Action item. Beginning at the line containing "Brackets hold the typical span" in the material below and ending at the line containing "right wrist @", return each line exactly and add nothing.

Supplied material.
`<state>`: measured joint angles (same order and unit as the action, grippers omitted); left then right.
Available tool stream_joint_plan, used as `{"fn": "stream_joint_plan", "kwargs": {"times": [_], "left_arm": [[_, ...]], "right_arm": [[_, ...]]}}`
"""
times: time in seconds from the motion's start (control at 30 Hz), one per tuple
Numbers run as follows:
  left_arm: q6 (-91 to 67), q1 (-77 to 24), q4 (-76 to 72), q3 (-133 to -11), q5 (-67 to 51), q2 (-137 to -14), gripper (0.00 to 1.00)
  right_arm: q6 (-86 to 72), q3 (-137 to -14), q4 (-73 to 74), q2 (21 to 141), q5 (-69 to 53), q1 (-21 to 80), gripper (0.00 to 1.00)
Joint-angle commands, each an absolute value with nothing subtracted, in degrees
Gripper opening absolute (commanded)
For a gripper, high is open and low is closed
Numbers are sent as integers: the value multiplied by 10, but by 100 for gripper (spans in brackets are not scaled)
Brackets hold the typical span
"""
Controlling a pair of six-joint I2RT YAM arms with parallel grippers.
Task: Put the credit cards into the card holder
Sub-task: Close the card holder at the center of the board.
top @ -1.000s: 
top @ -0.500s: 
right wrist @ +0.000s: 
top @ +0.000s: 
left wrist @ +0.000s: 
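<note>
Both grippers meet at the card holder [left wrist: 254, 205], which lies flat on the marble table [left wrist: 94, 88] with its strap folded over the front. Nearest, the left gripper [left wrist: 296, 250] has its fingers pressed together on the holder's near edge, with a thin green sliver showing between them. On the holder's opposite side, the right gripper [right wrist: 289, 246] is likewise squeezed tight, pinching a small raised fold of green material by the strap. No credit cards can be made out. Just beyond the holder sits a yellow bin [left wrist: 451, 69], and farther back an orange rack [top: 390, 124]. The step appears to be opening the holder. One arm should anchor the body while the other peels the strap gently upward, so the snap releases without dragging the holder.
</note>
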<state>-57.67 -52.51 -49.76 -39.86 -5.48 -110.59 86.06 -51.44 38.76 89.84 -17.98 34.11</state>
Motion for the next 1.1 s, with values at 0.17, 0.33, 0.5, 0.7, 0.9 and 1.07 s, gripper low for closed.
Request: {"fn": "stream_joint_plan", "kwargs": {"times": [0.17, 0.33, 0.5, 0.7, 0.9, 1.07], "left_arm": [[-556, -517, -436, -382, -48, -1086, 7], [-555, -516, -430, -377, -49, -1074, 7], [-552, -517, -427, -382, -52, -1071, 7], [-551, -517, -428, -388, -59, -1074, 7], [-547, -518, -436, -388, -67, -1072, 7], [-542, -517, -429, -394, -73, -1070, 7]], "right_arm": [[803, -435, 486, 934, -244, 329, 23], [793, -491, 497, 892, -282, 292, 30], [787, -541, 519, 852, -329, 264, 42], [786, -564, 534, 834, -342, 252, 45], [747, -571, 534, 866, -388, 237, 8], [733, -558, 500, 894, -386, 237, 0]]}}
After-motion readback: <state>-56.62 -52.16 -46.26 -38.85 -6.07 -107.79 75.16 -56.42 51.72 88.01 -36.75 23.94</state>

Solution to this task.
Brackets hold the typical span
"""
Controlling a pair of six-joint I2RT YAM arms with parallel grippers.
Task: Put the credit cards into the card holder
Sub-task: Close the card holder at the center of the board.
top @ -1.000s: 
top @ -0.500s: 
right wrist @ +0.000s: 

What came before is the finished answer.